Wednesday, January 26, 2005

Judicial Terms on the Constitutional Court

A feature of the Korean Constitutional Court that is striking from the American perspective is the renewable six-year term. In the United States, federal judges serve for life (unless they voluntarily retire early or are removed by impeachment). The Korean model is different from the U.S. model but is not unique. In fact, it’s the U.S. model of life tenure that is unique, not the other way around.

Over the years, an interesting informal norm has developed within the Constitutional Court. Even though the justices’ terms are renewable, only one justice (out of twenty-eight who have served or are still serving) has sought to reappointed, and he (Justice Kim Moon-hee) served for twelve years (between 1988 and 2000). My understanding, based on conversations with lawyers in Korea, is that it is considered uncouth to occupy one’s seat for more than one term. There are a lot of qualified people who can serve as justices of the Constitutional Court, and the prevailing sentiment is that once a justice serves his or her full term, he or she should give up the seat so that 1) the next generation of justices can be appointed and 2) the next appointing body (whether it be President, Chief Justice of the Supreme Court, or the National Assembly) is given opportunities to make new appointments. (Of course, the mandatory retirement age makes the issue of reappointment moot for many, too.)

This phenomenon is an intriguing mixture of egalitarianism (Constitutional Court seats should be distributed as widely as possible), youthism (the old should move out of the way for the young), hierarchy (once the old steps aside, the next-in-line steps in), and (perhaps just a faint) whiff of cronyism (appointments move in tandem with shifts in power). (The Korean culture is frequently described as “Confucian” and “hierarchical”; less observed is the way in which the hierarchical elements of the culture coexist and interact with the country’s deep egalitarian instincts.)

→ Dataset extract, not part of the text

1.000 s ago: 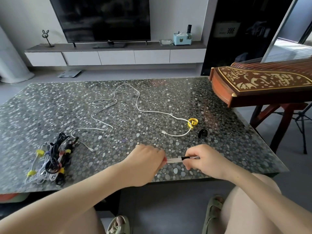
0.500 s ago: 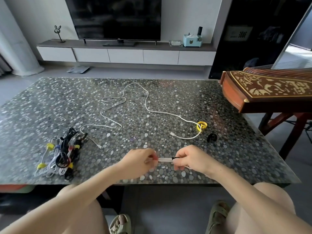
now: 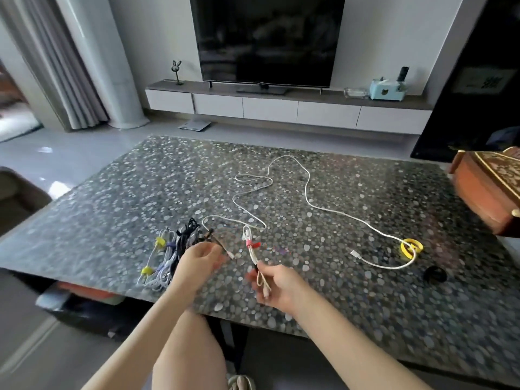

One consequence of the limited judicial terms is that there are few signs of individual judicial philosophies or sustained agendas to reshape the law in the Korean Constitutional Court. Americans tend to speak of constitutional law in personal terms (“Scalia-this,” “Rehquist-that”). Rehnquist has been on the Court for over thirty years and Scalia for almost twenty years. With life tenure, American Supreme Court justices can bring to the Court long-term projects to put their personal stamps on the law. Korean Constitutional Court justices do not have that kind of luxury. A more complicated question is whether this set of arrangements is sufficient to guarantee "judicial independence."

1 Comments:

Anonymous Sean Hayes said...

Interesting Blog. I work for the Constitutional Court of Korea and also teach U.S. Con. Law at Kookmin University. I will post on here when I have an interesting issue.

The most common reason for Justices not to consider reappointment is that they reach or are very near the mandatory retirment age.